Holistic environmental soil-landscape modeling of soil organic carbon
Introduction
Environmental soil-landscape modeling (ESLM) is a useful tool for predicting soil properties and classes and understanding the relationships between soils and the environmental factors (Grunwald, 2005). The ESLM lays its foundation on work by Jenny (1941) and V.V. Dokuchaev (Glinka, 1927) who conceptualized the soil formation as a function of five factors, i.e., CLimate, Organism, Relief, Parent material, and Time (CLORPT model). It has been undergoing additional development over the past decades. McBratney et al. (2003) first encapsulated the conceptual model into a quantitative framework with the SCORPAN model which describes the relationships between soil and environmental factors for the purpose of spatial prediction of soils. For the past century, human activities have been influencing the environment, exerting critical impact on the pedosphere in terms of soil formation, change, and degradation (Richter et al., 2011). In response, the STEP-AWBH model (S: soil, T: topography, E: ecology, P: parent material, A: Atmosphere, W: Water, B: Biota, H, Human) was devised to explicitly model the effects induced by human activity on the soil system (Grunwald et al., 2011, Thompson et al., 2012).
It is a common practice in ESLM that the environmental factors are selected based on the researchers' domain knowledge of the soil–environment processes in the study area (Florinsky et al., 2002, Grunwald, 2009). This variable selection strategy heavily relies on the legitimacy of the researchers' knowledge. In some cases when the process knowledge is not comprehensive, a limited set of predictor variables could lead to biased and suboptimal model performance (Grunwald, 2009). Therefore, it is necessary to adopt a more unbiased strategy that allows models to access a broad set of environmental variables that represent a spectrum of possible soil-forming processes operating in a given landscape. The more exhaustive such a set of predictive variables is, the higher the potential is to unravel complex soil–environmental interactions and identify an unbiased, optimal model to predict a soil property of interest. Just as Jakeman et al. (2006) argued, a good practice in the development of environmental models should embrace alternative model families and structures to allow model comparison that avoids biased or even false conclusions drawn from a certain model favored by the model developer(s). Poggio et al. (2013) used stepwise methods to select the most predictive variables from a large pool of satellite-derived variables in a regional application of mapping properties, however their covariate scope was confined in Digital Elevation Model (DEM) and vegetation indices derived from Moderate-Resolution Imaging Spectroradiometer (MODIS) products while other important factors (e.g., soil, atmosphere, water) were not considered.

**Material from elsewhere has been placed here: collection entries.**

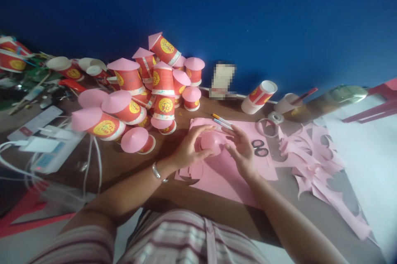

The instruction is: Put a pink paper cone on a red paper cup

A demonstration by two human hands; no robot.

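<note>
A pink paper cone [213, 143] sits point up between my two hands, above the pink paper sheets [229, 183]. My left hand [192, 145] curves round its left side, thumb in front and fingers behind, holding it. On the other side my right hand [242, 148] has thumb and fingers apart; its fingertips are close to the cone, and whether they touch it I cannot tell. Just beyond the fingers lie markers [221, 121]. Black-handled scissors [259, 148] rest on the sheets to the right of my right hand.
At the left are several red paper cups [164, 106] with pink cone tops, some stacked. Pink paper scraps [316, 152], a tape roll [267, 127] and a white cup [287, 102] are at the right. A power strip [51, 152] with white cables lies at the left.
</note>
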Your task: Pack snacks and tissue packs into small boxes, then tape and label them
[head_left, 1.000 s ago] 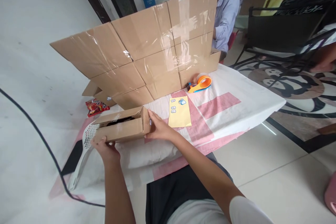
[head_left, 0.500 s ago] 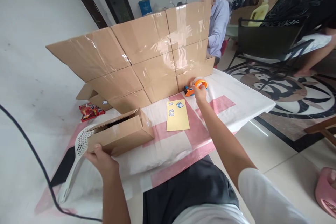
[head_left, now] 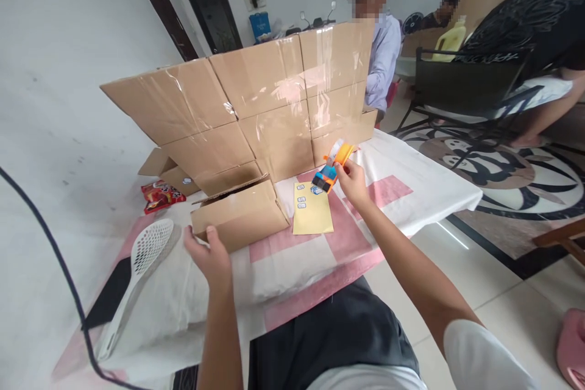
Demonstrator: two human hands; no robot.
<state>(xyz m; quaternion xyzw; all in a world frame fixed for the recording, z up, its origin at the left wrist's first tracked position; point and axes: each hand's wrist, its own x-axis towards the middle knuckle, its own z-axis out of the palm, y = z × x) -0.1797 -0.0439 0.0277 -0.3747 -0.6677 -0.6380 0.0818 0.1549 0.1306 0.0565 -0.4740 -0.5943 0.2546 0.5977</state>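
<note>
A long cardboard box (head_left: 242, 216) lies near the table's left front, with a dark gap along its upper edge. My left hand (head_left: 211, 254) grips its near left end, thumb on the front face. In my right hand (head_left: 351, 183) is an orange and blue tape dispenser (head_left: 329, 167) with a roll of clear tape, raised over the table and tilted. Below it a yellow sheet (head_left: 313, 216) with several small stickers lies flat, its top right corner partly covered by the dispenser.
A tall taped cardboard panel (head_left: 269, 103) stands along the table's far side. On the left are a white slotted skimmer (head_left: 153, 244), a red snack packet (head_left: 162, 195) and a black cable (head_left: 50, 256). A person in a light shirt (head_left: 384, 61) sits behind the panel.
My right hand has lifted the tape dispenser off the table and brought it left and nearer. My left hand has shifted the box to the right, off the skimmer's head.
</note>
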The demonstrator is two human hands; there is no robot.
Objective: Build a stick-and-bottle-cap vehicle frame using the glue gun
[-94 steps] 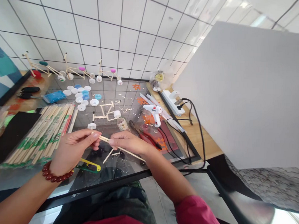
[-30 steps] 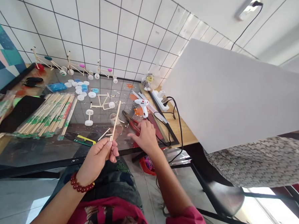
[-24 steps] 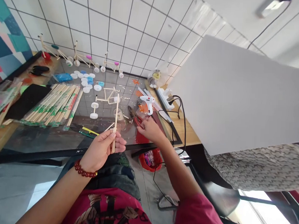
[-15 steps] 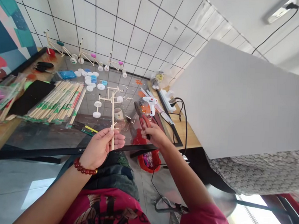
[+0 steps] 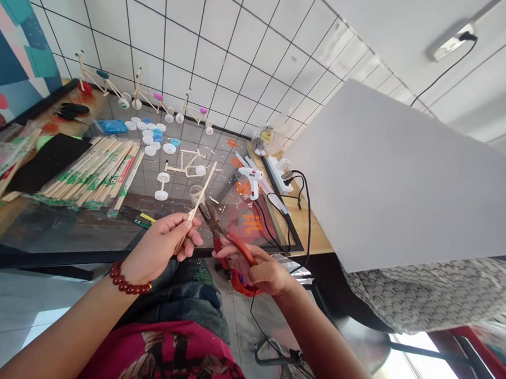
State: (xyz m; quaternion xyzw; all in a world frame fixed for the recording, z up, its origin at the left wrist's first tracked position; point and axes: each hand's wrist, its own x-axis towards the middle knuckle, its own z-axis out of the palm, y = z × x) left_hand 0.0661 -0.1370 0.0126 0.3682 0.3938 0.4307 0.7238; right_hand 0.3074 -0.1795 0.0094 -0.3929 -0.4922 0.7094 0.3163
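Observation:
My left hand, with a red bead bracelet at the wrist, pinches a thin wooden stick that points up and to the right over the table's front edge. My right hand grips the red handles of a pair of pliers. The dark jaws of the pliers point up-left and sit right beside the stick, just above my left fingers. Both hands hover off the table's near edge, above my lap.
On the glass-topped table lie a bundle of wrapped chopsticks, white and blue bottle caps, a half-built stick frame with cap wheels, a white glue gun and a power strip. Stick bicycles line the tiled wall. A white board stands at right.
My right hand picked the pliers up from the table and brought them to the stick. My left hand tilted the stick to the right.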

With the advance of Geographic Information Systems (GIS), Global Positioning System (GPS), and remote and proximal sensing technologies, it is feasible to build a comprehensive pool of spatially exhaustive environmental variables to characterize a full spectrum of environmental properties. These spatially explicit environmental datasets are available in much more abundance and finer spatial resolutions when compared with more sparsely sampled soil pedon data. In that sense, digital environmental covariates serve as critical predictors to infer on soil properties, although it is usually not known which combination of the environmental predictors has the highest predictive power in a given geographic region due to their scale dependent behavior (Vasques et al., 2012). It should be noted that collecting a large set of predictive variables for models can potentially be problematic as well. Some key issues are redundancy and collinearity between the variables, and the deleterious effects of noisy or non-informative variables. Strategic variable selection is required to identify the major ecosystem processes and identify parsimonious predictive models (Guyon and Elisseeff, 2003). In addition, variable selection can reduce model development and application time, increase model interpretability, and reduce overfitting (Belanche-Muñoz and Blanch, 2008, May et al., 2008). Variable selection has been an important research topic in machine learning. It involves two problems – minimal-optimal and all-relevant. The former is aimed at searching for the minimum set of predictor variables yielding the best prediction accuracy (Guyon and Elisseeff, 2003, Nilsson et al., 2007), while the latter is focused on finding all-relevant variables to the target property. Therefore, the minimal-optimal set is of special interest for developing predictive models, while the all-relevant set has great value in understanding the mechanisms underlying the soil–environment relationship. Nilsson et al. (2007) gave an in-depth discussion about the relationships between the two problems and showed that the minimal-optimal set is a subset of the all-relevant set when the data conforms to the strictly positive distribution which is the case for most data encountered in practical applications (Fig. 1).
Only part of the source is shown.